Cowwarr artist Jo Caminiti (left) is known for her large wire sculptures. file photograph

Cowwarr artist Jo Caminiti (left) is known for her large wire sculptures. file photograph

Ten years ago Cowwarr wire sculptor Jo Caminiti helped her friends clean up after fire tore through their Redhill Road property in Traralgon South.

Working to recover and save any interesting relics ahead of filling the skips, Jo was last year offered the recovered scrap metal to use in her own works.

However, she had another idea.

In addition to the scrap metal she was offered, Jo will be collecting metal relics salvaged from properties affected by the Black Saturday bushfires to create a sculpture that will be built at the Traralgon South District Men's Shed and erected in the Callignee memorial garden.

The project has been developed with support of the Callignee Hall Committee and the Traralgon South and District Association Community and Men's Shed and will commemorate a decade since the Black Saturday fires that claimed 11 local lives and 145 homes in Jeeralang, Hazelwood, Callignee, Koornalla and Traralgon South.

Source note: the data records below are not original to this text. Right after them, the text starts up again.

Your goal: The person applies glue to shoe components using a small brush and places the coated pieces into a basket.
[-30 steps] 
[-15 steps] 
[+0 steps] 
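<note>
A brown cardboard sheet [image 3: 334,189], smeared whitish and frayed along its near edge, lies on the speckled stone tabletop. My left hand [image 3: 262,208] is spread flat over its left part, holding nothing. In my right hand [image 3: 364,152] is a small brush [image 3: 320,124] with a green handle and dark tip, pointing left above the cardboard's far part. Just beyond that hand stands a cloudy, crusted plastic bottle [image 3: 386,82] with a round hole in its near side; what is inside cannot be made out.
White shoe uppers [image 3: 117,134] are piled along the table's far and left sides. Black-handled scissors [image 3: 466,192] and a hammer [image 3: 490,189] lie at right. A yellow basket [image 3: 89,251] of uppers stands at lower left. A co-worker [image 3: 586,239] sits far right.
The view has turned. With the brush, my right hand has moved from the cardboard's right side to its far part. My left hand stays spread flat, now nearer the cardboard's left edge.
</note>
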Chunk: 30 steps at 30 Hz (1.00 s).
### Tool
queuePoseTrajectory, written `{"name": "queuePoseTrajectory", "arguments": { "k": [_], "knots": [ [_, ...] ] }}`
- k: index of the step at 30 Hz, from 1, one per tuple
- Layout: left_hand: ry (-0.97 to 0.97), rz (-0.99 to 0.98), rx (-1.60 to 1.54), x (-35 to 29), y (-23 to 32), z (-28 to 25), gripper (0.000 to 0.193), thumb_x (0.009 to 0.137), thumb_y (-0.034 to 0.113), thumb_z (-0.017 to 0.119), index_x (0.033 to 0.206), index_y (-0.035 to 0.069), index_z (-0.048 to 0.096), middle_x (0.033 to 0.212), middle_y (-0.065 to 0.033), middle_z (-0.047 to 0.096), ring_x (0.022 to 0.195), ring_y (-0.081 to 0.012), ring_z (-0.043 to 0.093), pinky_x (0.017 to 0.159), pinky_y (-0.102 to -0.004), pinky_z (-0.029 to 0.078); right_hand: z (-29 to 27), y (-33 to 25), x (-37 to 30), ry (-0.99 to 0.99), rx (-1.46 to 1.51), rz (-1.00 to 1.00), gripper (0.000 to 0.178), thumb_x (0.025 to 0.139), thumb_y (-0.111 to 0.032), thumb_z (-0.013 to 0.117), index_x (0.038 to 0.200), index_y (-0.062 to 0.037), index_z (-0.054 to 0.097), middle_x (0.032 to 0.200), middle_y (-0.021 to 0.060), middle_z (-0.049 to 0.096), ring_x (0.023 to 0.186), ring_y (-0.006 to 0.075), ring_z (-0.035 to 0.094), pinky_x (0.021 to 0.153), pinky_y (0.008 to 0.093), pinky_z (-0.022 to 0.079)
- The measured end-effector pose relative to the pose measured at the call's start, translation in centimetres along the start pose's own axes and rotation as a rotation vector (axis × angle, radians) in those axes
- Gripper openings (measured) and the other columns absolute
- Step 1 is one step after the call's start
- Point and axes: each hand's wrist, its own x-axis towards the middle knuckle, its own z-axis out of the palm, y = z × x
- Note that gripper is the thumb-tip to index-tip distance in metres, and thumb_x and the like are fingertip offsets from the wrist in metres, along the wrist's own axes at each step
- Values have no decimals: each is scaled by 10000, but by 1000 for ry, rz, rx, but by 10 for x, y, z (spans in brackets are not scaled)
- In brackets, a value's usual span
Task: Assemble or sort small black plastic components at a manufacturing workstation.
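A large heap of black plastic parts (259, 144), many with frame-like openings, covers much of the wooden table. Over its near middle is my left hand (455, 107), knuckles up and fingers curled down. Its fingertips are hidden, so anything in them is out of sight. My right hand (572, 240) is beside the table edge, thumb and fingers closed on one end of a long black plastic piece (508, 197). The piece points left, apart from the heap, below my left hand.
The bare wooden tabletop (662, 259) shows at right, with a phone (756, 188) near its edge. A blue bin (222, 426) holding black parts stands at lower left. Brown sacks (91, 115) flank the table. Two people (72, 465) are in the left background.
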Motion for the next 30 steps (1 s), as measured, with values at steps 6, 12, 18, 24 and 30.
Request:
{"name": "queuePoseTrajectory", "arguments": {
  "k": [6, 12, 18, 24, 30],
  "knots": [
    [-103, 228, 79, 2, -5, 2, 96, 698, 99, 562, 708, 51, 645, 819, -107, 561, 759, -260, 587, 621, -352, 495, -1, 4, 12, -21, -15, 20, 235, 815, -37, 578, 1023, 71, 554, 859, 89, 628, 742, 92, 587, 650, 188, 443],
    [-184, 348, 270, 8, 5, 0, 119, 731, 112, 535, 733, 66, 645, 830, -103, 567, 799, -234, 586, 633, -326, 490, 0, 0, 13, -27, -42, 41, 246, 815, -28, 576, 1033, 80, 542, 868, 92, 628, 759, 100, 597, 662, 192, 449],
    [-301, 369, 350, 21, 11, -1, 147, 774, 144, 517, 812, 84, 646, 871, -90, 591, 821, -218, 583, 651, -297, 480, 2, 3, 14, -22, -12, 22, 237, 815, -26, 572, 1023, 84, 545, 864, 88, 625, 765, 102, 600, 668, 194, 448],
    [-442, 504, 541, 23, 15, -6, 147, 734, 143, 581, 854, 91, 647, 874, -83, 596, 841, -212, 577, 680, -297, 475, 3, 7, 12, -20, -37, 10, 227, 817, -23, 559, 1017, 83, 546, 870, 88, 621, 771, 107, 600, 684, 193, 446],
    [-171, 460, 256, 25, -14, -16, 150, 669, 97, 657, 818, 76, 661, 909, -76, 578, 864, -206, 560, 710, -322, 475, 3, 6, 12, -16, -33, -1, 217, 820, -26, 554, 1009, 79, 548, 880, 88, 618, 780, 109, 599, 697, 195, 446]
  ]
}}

"This project encourages people to let go of their scrap to create a sculpture that will commemorate the terrible losses and be a symbol of renewal a decade on from Black Saturday," Jo said.

Jo is yet to decide what form the sculpture will take and said the "process will be what comes in and what it tells me".

"'The worst thing that could happen is I could have all the material and think of nothing, just crickets, but I'm not too

worried," she said.

"I think the interesting materials will come out being with the people and talking with the people and the material that comes will form ideas and something really interesting will be created. I don't know what it is yet but I'm convinced we'll get something really interesting."

Jo will be at the Men's Shed on Wednesday evenings to collect any scrap metal and relics people impacted by the Black Saturday fires deliver. She will also be at the shed this Saturday, March 16 from 9am until 3pm to collect materials.

On the day she will give an artist's talk and be available to talk to the community and hear their stories.

"It is an exciting project from an artistic perspective and it has been really lovely working with the communities up there as well – that is something I am looking forward to," Jo said.